WORK REQUIRED: If a record holds a picture, please leave the picture out and copy the rest of the record exactly.

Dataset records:
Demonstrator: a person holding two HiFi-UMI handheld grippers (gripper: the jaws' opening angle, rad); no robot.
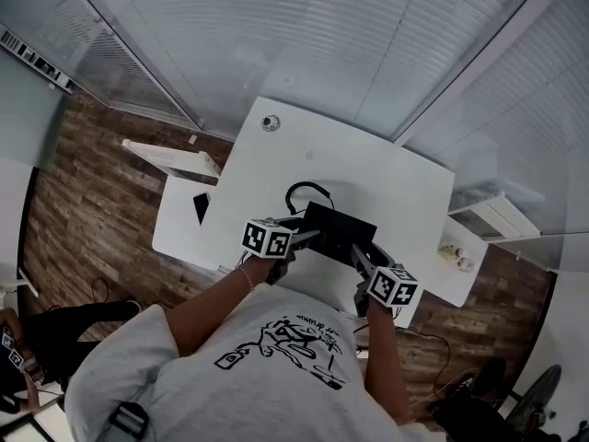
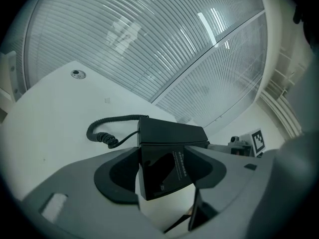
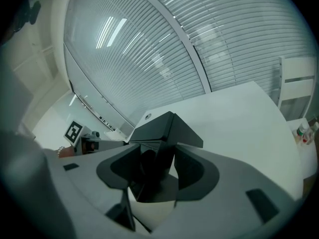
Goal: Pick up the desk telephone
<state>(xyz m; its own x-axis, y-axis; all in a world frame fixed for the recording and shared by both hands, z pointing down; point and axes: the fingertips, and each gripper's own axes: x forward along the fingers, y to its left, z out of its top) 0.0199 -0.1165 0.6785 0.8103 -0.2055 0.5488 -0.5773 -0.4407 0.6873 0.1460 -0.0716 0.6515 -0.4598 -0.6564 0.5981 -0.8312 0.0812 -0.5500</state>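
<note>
The black desk telephone [image 1: 339, 226] sits between both grippers near the front of the white desk [image 1: 386, 168]. My left gripper [image 1: 311, 238] is shut on its left edge, and my right gripper [image 1: 359, 255] is shut on its right edge. In the left gripper view the telephone [image 2: 167, 151] fills the gap between the jaws of the left gripper [image 2: 164, 176], tilted so that a labelled face shows. Its coiled cord [image 2: 107, 128] trails left over the desk. In the right gripper view the telephone [image 3: 159, 136] is wedged in the right gripper [image 3: 154, 176].
A cable grommet [image 1: 270, 122] sits at the desk's far corner. A low white side table [image 1: 177, 228] with a dark flat object [image 1: 201, 206] stands to the left. White shelves [image 1: 465, 247] with small bottles stand to the right. Glass walls with blinds close off the back.
</note>
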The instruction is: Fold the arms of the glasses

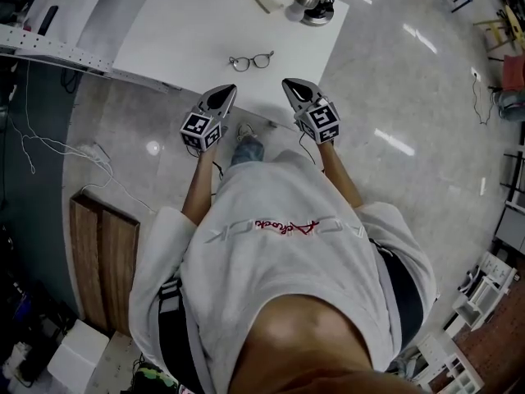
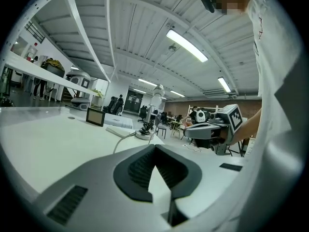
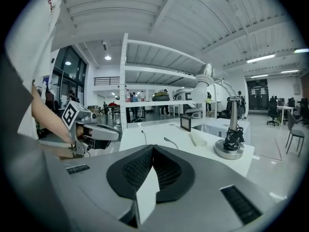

SOLUTION TO THE EXERCISE:
Demonstrator: a person holding two HiFi-UMI handheld grippers (gripper: the jaws' opening angle, rad); no robot.
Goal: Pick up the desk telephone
<state>(xyz m; its own x-axis, y-axis; all in a world frame fixed for the recording and shared by both hands, z pointing down; point and axes: the fingertips, and each gripper's own axes: x forward along the fingers, y to its left, z out of its top) 0.0199 -0.1165 0.6785 0.8103 -0.2055 0.5488 -0.5773 -0.4407 0.6873 0.1460 -0.0716 0.6515 -0.4598 -0.6564 0.5981 -0.8312 0.0812 -0.5500</state>
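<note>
The black desk telephone [image 1: 339, 226] sits between both grippers near the front of the white desk [image 1: 386, 168]. My left gripper [image 1: 311, 238] is shut on its left edge, and my right gripper [image 1: 359, 255] is shut on its right edge. In the left gripper view the telephone [image 2: 167, 151] fills the gap between the jaws of the left gripper [image 2: 164, 176], tilted so that a labelled face shows. Its coiled cord [image 2: 107, 128] trails left over the desk. In the right gripper view the telephone [image 3: 159, 136] is wedged in the right gripper [image 3: 154, 176].
A cable grommet [image 1: 270, 122] sits at the desk's far corner. A low white side table [image 1: 177, 228] with a dark flat object [image 1: 201, 206] stands to the left. White shelves [image 1: 465, 247] with small bottles stand to the right. Glass walls with blinds close off the back.
</note>
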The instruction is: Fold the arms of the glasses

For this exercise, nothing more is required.